Assigned task: Go to the line below containing "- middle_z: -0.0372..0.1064" and print exactly from there through the line containing "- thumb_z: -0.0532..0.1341", both included. Print nothing else.

Records provided:
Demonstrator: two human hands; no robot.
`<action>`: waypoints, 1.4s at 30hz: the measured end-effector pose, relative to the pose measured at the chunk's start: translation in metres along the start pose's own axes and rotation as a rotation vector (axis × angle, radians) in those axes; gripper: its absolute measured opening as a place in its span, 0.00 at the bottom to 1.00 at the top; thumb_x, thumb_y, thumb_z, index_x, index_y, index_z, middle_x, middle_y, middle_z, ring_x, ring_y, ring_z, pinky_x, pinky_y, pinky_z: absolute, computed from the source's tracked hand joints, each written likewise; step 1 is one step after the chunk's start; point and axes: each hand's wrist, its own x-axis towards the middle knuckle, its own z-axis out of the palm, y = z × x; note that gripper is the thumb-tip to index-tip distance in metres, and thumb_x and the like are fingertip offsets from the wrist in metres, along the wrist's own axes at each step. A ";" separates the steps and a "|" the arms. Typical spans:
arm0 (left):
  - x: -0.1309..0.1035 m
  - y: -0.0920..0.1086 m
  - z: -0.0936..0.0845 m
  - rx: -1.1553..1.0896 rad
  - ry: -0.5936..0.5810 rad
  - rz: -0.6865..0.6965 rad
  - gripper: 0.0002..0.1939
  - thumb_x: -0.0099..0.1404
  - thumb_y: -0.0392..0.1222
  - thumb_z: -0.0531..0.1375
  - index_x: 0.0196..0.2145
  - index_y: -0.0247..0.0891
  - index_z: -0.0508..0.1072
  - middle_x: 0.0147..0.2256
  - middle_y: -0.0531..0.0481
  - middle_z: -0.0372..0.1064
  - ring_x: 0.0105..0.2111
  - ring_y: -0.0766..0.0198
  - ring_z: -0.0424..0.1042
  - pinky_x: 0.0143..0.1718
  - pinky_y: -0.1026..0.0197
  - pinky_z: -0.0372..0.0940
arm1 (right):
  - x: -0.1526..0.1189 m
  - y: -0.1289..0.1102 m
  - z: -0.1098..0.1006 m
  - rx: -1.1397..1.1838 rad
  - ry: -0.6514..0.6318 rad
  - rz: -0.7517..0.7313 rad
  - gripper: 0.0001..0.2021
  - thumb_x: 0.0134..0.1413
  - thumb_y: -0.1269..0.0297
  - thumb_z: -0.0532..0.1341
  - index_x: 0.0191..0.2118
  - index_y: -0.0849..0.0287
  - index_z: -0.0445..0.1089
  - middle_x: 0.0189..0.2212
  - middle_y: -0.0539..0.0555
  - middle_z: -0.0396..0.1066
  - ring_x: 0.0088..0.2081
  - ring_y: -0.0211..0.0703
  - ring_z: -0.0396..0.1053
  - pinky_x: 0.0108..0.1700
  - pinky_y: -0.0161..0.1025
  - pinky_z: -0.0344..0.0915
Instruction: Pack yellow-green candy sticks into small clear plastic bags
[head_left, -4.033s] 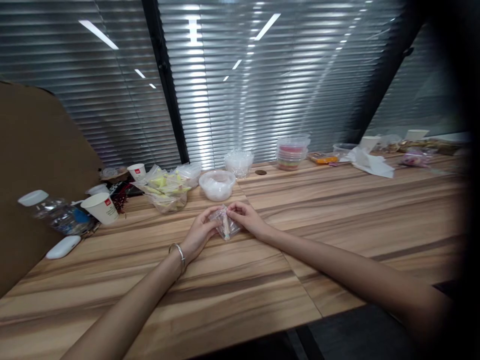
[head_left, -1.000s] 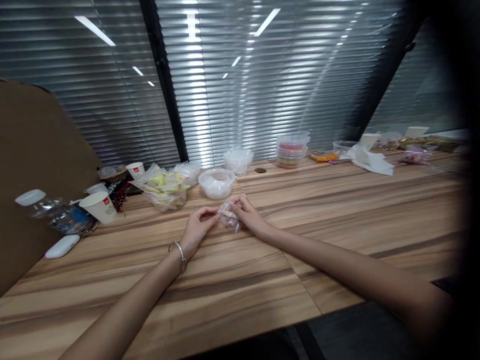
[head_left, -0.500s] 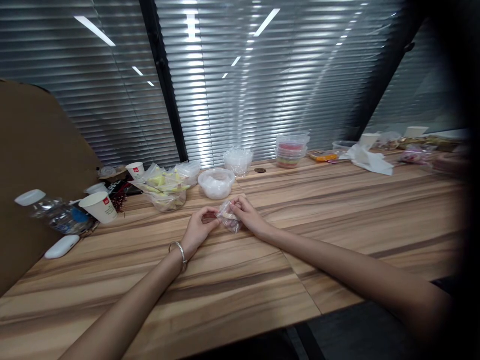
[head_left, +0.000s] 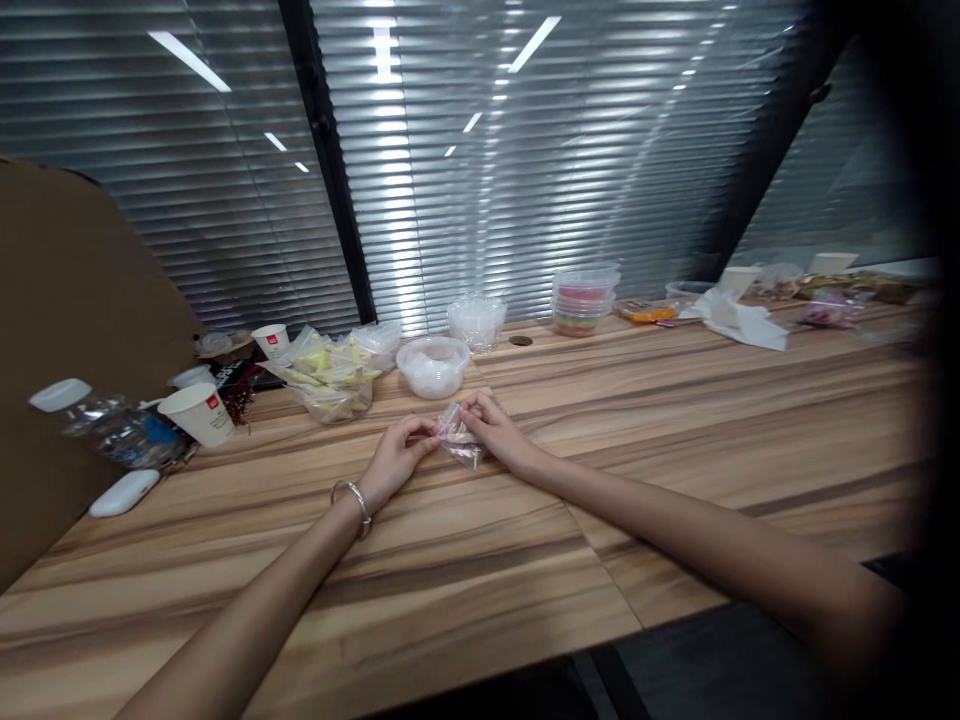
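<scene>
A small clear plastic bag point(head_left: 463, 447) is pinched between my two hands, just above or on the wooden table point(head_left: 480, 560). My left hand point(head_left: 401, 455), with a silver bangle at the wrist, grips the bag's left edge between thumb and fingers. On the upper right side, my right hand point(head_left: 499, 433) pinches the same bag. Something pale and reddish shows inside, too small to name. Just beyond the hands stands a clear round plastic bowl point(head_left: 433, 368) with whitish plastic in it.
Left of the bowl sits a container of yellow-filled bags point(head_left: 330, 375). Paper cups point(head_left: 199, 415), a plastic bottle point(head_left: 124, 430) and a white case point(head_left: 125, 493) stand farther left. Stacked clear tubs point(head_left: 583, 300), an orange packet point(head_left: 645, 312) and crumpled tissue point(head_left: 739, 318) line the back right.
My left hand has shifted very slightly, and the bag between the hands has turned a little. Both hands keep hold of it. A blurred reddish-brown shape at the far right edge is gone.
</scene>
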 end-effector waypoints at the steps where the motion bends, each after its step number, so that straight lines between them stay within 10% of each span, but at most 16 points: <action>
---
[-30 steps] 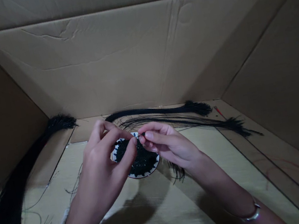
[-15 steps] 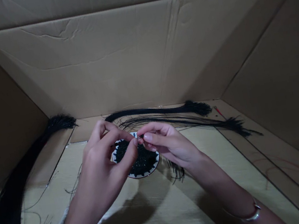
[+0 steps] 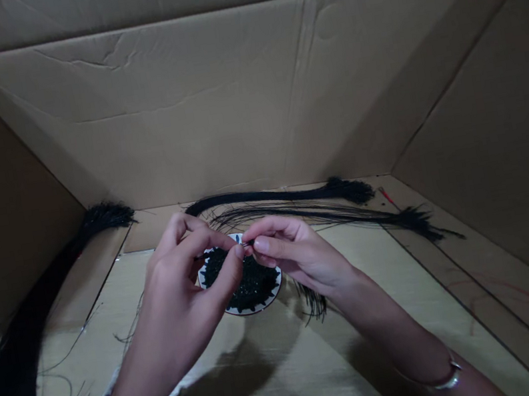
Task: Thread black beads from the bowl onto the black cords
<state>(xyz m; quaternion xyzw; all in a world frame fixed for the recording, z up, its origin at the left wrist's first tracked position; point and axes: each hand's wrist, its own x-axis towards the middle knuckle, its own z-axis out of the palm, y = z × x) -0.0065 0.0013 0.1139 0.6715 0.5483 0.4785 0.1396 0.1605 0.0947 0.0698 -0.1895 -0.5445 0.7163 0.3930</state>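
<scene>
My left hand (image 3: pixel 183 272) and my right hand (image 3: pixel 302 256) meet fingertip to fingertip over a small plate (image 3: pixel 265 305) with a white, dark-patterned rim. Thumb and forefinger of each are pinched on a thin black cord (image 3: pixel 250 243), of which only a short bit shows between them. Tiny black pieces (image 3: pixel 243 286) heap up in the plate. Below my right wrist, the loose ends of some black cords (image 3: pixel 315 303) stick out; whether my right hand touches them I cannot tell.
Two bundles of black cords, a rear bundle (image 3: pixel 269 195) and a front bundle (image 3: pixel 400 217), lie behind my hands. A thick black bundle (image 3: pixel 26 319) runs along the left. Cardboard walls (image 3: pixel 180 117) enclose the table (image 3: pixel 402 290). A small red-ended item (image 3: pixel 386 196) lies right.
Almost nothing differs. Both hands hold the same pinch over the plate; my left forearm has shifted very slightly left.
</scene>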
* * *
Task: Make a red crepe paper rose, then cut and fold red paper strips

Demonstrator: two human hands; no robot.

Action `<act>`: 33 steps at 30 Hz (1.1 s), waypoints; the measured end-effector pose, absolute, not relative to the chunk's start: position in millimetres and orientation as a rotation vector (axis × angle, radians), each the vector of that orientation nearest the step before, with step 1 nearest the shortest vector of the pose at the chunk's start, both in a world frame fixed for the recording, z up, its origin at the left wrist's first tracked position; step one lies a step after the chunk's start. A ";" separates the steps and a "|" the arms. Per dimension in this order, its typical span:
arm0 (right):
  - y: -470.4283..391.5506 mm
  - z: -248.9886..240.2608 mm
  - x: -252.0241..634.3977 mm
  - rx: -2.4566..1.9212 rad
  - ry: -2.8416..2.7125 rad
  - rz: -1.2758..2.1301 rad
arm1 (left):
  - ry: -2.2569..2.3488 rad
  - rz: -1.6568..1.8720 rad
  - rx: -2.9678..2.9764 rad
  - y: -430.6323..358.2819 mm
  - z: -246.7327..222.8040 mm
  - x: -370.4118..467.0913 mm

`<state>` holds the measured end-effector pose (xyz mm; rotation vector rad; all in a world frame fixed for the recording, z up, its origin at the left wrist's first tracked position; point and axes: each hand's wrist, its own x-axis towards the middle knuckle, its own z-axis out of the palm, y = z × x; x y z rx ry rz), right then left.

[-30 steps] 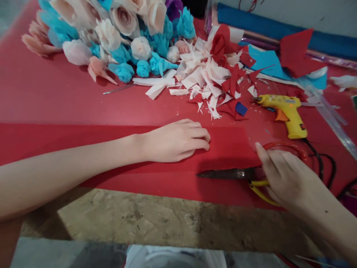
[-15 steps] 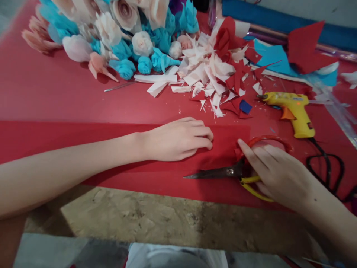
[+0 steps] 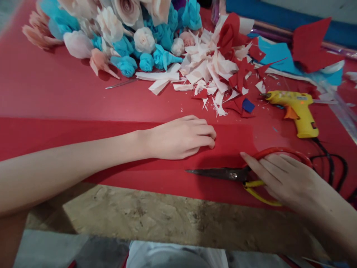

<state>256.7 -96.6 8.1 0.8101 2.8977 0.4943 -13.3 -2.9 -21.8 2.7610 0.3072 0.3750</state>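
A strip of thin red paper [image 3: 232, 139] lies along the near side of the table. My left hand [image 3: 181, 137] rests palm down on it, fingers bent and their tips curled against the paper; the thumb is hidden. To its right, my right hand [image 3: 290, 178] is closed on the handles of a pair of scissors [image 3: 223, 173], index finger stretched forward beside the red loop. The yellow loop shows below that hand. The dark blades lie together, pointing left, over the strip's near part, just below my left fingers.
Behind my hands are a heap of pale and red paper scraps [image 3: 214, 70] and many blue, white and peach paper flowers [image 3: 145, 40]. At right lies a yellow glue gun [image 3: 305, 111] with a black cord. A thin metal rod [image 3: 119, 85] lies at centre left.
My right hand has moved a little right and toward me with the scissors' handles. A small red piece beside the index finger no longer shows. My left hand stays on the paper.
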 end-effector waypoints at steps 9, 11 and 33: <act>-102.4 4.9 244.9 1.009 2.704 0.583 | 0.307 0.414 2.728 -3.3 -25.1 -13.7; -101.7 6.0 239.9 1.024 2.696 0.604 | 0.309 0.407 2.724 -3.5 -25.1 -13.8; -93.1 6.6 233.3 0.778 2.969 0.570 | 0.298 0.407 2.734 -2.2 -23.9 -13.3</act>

Expected output:
  - middle_z: -0.0372..0.1064
  - ring_x: 0.0105..0.2111
  - ring_y: -0.0766..0.0198
  - ring_z: -0.0424..0.1042
  - pinky_x: 0.0143..0.1718
  - pinky_y: -0.1026..0.0197
  - pinky_z: -0.0372..0.0940
arm1 (right):
  - x: -0.1526..0.1189 m
  - y: -0.1289..0.1102 m
  - z: -0.1098..0.1006 m
  - rx: -1.1397..1.1838 rad
  - ry: -0.6514..0.6318 rad
  - rz: -0.7517..0.7313 rad
  - gripper: 0.0001..0.2021
  - thumb_x: 0.0134..0.1413
  - thumb_y: -0.1269..0.0297
  - thumb_z: -0.0532..0.1341

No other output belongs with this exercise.